■ **Aim of the exercise**:
A word-for-word copy of the listing is what's needed; leave out every image.

■ **The data**:
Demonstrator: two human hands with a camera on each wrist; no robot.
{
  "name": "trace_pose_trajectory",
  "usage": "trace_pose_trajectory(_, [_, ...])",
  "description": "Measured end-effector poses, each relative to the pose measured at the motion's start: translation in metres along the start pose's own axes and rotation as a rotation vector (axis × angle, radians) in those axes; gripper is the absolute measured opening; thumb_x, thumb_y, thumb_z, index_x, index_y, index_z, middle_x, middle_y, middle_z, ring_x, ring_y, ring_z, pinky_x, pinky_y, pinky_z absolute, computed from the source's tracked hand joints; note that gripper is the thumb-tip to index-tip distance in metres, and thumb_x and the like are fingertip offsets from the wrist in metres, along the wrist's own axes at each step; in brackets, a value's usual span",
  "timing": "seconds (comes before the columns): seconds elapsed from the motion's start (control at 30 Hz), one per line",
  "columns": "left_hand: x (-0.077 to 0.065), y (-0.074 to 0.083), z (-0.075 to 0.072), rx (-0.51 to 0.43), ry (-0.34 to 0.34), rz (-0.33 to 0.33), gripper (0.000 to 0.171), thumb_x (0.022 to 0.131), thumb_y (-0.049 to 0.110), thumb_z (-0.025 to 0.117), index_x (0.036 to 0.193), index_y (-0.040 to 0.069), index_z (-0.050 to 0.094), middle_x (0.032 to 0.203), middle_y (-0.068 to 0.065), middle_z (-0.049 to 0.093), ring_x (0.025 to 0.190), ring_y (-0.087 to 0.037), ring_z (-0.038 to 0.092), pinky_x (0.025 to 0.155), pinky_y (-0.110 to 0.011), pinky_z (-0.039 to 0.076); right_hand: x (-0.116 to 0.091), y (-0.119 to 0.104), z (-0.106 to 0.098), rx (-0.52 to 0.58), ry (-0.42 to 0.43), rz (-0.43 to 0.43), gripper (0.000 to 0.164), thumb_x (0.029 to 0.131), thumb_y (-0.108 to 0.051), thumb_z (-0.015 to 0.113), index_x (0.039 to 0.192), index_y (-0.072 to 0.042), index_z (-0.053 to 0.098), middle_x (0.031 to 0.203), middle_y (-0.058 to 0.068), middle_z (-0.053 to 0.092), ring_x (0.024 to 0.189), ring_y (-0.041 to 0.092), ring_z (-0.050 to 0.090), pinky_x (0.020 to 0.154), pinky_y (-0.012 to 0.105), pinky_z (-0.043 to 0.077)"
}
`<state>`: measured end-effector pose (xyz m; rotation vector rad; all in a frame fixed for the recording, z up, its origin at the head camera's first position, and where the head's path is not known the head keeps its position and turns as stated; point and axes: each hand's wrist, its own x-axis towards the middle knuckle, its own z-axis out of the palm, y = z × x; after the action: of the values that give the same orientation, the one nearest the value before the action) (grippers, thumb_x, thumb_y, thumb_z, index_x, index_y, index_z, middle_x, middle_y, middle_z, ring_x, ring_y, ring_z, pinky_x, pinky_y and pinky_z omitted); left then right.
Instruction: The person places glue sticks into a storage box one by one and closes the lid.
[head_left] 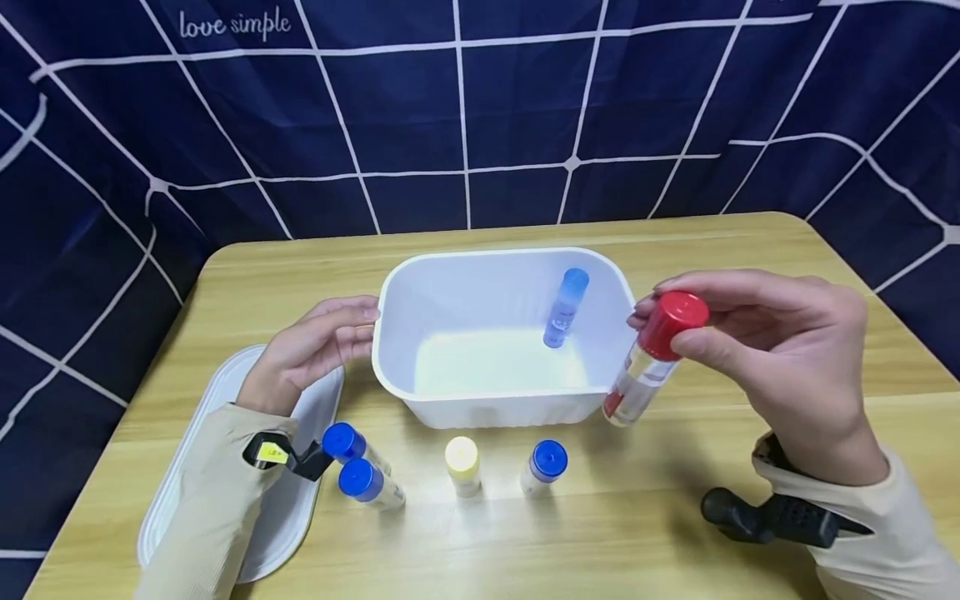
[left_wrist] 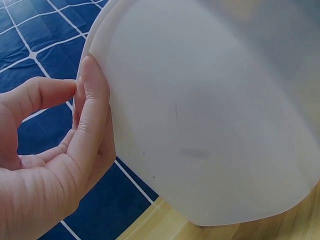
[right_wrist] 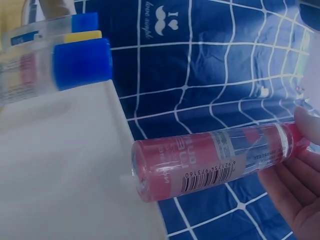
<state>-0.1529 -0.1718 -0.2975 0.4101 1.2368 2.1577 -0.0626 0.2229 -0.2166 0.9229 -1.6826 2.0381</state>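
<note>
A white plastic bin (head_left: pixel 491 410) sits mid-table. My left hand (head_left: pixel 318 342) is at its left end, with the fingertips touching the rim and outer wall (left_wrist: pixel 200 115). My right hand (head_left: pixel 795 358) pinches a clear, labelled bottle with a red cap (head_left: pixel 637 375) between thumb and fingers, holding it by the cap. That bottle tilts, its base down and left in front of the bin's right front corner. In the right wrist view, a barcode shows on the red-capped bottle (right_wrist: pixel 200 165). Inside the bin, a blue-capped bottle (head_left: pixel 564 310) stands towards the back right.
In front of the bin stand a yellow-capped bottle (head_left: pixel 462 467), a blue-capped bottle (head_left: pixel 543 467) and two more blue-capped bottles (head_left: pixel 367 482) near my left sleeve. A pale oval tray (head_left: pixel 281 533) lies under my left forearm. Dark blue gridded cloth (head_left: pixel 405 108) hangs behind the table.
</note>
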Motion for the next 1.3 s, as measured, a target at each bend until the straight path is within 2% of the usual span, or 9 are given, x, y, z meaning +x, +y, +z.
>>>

■ **Written response**:
Demonstrator: two human hands with a camera on each wrist; no robot.
{
  "name": "trace_pose_trajectory",
  "usage": "trace_pose_trajectory(_, [_, ...])",
  "description": "Measured end-effector poses, each relative to the pose measured at the motion's start: translation in metres along the start pose's own axes and rotation as a rotation vector (axis × angle, radians) in those axes; gripper is the absolute measured opening; thumb_x, thumb_y, thumb_z, index_x, index_y, index_z, middle_x, middle_y, middle_z, ring_x, ring_y, ring_z, pinky_x, pinky_y, pinky_z absolute, computed from the source's tracked hand joints; note that gripper is the thumb-tip to index-tip distance in metres, and thumb_x and the like are fingertip offsets from the wrist in metres, along the wrist's own axes at each step; in brackets, a value's usual span",
  "timing": "seconds (comes before the columns): seconds elapsed from the motion's start (control at 30 Hz), one per line",
  "columns": "left_hand: x (-0.077 to 0.065), y (-0.074 to 0.083), z (-0.075 to 0.072), rx (-0.51 to 0.43), ry (-0.34 to 0.34), rz (-0.33 to 0.33), gripper (0.000 to 0.171), thumb_x (0.022 to 0.131), thumb_y (-0.049 to 0.110), thumb_z (-0.025 to 0.117), index_x (0.036 to 0.193), index_y (-0.040 to 0.069), index_z (-0.050 to 0.094), middle_x (0.032 to 0.203), middle_y (-0.068 to 0.065), middle_z (-0.049 to 0.093), ring_x (0.025 to 0.190), ring_y (-0.087 to 0.037), ring_z (-0.038 to 0.092), pinky_x (0.025 to 0.155), pinky_y (-0.110 to 0.011), pinky_z (-0.039 to 0.076); right_hand: x (-0.116 to 0.091), y (-0.119 to 0.104), z (-0.106 to 0.098), rx (-0.52 to 0.58), ry (-0.42 to 0.43), rz (-0.43 to 0.43), gripper (0.000 to 0.164), thumb_x (0.029 to 0.131), thumb_y (-0.108 to 0.051), thumb_z (-0.015 to 0.113), index_x (0.039 to 0.192), index_y (-0.072 to 0.042), index_z (-0.053 to 0.098), middle_x (0.031 to 0.203), middle_y (-0.058 to 0.068), middle_z (-0.053 to 0.092), ring_x (0.024 to 0.189), ring_y (-0.041 to 0.092), ring_z (-0.050 to 0.090), pinky_x (0.020 to 0.154), pinky_y (-0.012 to 0.105), pinky_z (-0.043 to 0.077)"
}
`<state>`: measured end-effector pose (xyz m; rotation vector rad; all in a frame fixed for the recording, z up, its origin at the head camera's first position, and where the head's path is not known the head keeps its position and turns as stated; point and axes: each hand's wrist, its own x-axis towards the middle knuckle, its own z-axis out of the palm, y = z × x; after the action: of the values that give the same orientation, the one nearest the value before the action) (grippers, thumb_x, thumb_y, thumb_z, index_x, index_y, index_z, middle_x, middle_y, middle_z, ring_x, ring_y, ring_z, pinky_x, pinky_y and pinky_z omitted); left then right.
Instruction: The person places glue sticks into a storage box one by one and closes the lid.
[head_left] 
[left_wrist] 
[right_wrist] 
<state>-0.1529 -0.1718 -0.2975 0.4101 1.2368 2.1577 -0.0626 0.2229 -0.2166 0.9229 -1.6826 2.0381</state>
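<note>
A white plastic bin (head_left: pixel 491 410) sits mid-table. My left hand (head_left: pixel 318 342) is at its left end, with the fingertips touching the rim and outer wall (left_wrist: pixel 200 115). My right hand (head_left: pixel 795 358) pinches a clear, labelled bottle with a red cap (head_left: pixel 637 375) between thumb and fingers, holding it by the cap. That bottle tilts, its base down and left in front of the bin's right front corner. In the right wrist view, a barcode shows on the red-capped bottle (right_wrist: pixel 200 165). Inside the bin, a blue-capped bottle (head_left: pixel 564 310) stands towards the back right.
In front of the bin stand a yellow-capped bottle (head_left: pixel 462 467), a blue-capped bottle (head_left: pixel 543 467) and two more blue-capped bottles (head_left: pixel 367 482) near my left sleeve. A pale oval tray (head_left: pixel 281 533) lies under my left forearm. Dark blue gridded cloth (head_left: pixel 405 108) hangs behind the table.
</note>
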Motion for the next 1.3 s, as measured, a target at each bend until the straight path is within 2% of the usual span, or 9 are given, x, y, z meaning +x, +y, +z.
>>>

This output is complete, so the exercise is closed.